◆ Your instructions
Transcribe the full listing exactly, and drop every picture.

◆ Data shown

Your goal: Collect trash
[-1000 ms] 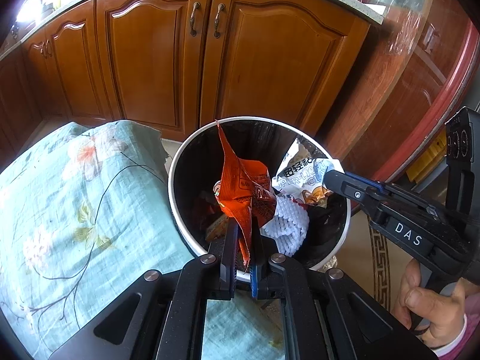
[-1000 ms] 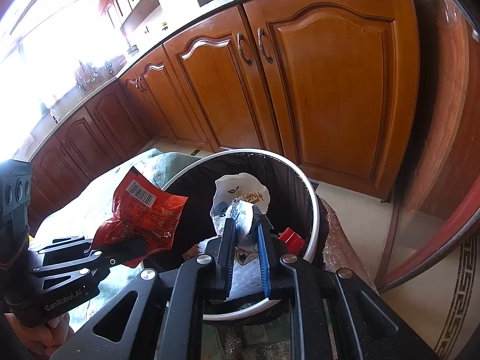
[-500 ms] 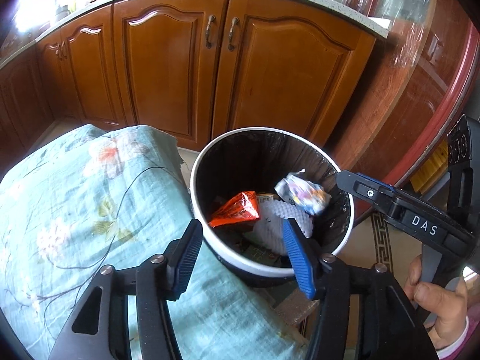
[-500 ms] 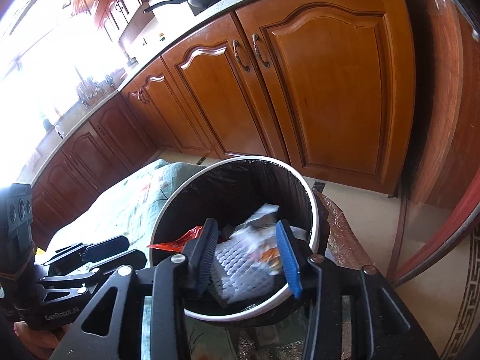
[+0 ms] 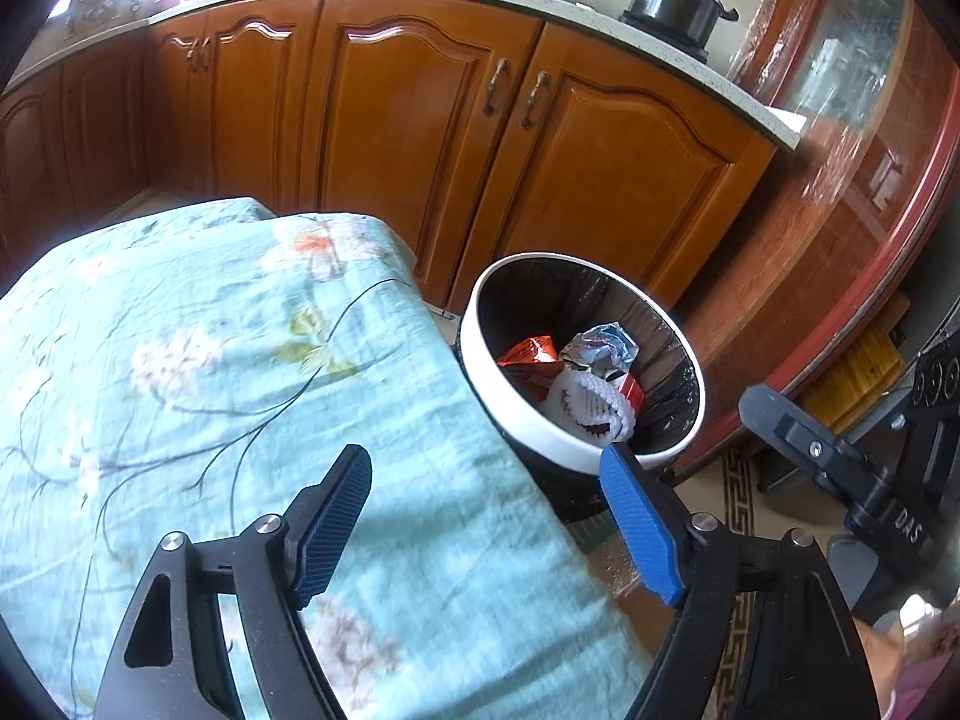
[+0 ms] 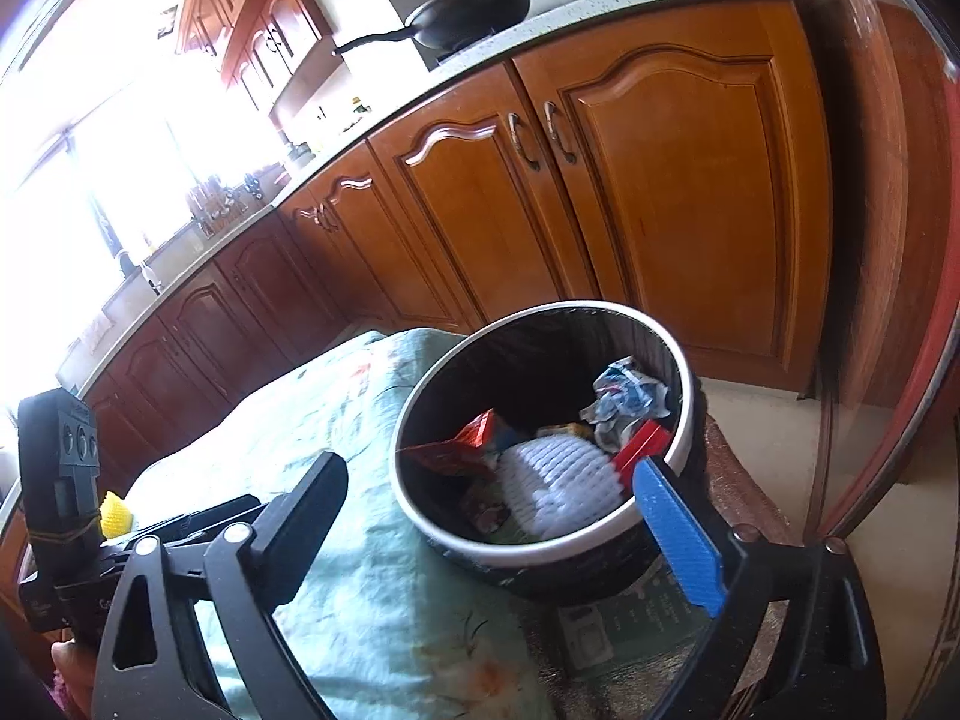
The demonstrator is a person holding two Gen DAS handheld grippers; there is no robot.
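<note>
A round trash bin (image 5: 510, 396) (image 6: 420, 516) with a white rim and black liner stands beside the cloth-covered table. Inside lie an orange-red snack wrapper (image 5: 531, 354) (image 6: 450, 453), a crumpled silver-blue wrapper (image 5: 603, 348) (image 6: 627, 396), a white foam net (image 5: 591, 402) (image 6: 558, 480) and a red pack (image 6: 645, 447). My left gripper (image 5: 486, 477) hovers over the table's edge near the bin, its jaws opening with nothing between them. My right gripper (image 6: 486, 480) hangs just in front of the bin, jaws opening wide, nothing held. The right gripper's body (image 5: 840, 468) shows at the right of the left wrist view.
A light-blue floral cloth (image 5: 210, 360) (image 6: 372, 600) covers the table left of the bin. A small yellow object (image 6: 114, 513) lies on it near the left gripper's body (image 6: 60, 480). Wooden cabinets (image 5: 480, 138) stand behind; a wok (image 6: 468, 6) and pot (image 5: 678, 0) sit on the counter.
Both grippers opened and let their wrappers fall into the bin. Both then pulled back from the bin, the left one shifting over the table.
</note>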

◆ Task output
Your goal: Collect trash
[-1000 ms] 
[-1000 ms] 
[-500 ms] 
[-500 ms] 
[+0 ms] 
[+0 ms] 
The demonstrator is a person holding two Gen DAS handheld grippers; there is no robot.
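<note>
A round trash bin (image 5: 510, 396) (image 6: 420, 516) with a white rim and black liner stands beside the cloth-covered table. Inside lie an orange-red snack wrapper (image 5: 531, 354) (image 6: 450, 453), a crumpled silver-blue wrapper (image 5: 603, 348) (image 6: 627, 396), a white foam net (image 5: 591, 402) (image 6: 558, 480) and a red pack (image 6: 645, 447). My left gripper (image 5: 486, 477) hovers over the table's edge near the bin, its jaws opening with nothing between them. My right gripper (image 6: 486, 480) hangs just in front of the bin, jaws opening wide, nothing held. The right gripper's body (image 5: 840, 468) shows at the right of the left wrist view.
A light-blue floral cloth (image 5: 210, 360) (image 6: 372, 600) covers the table left of the bin. A small yellow object (image 6: 114, 513) lies on it near the left gripper's body (image 6: 60, 480). Wooden cabinets (image 5: 480, 138) stand behind; a wok (image 6: 468, 6) and pot (image 5: 678, 0) sit on the counter.
Both grippers opened and let their wrappers fall into the bin. Both then pulled back from the bin, the left one shifting over the table.
</note>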

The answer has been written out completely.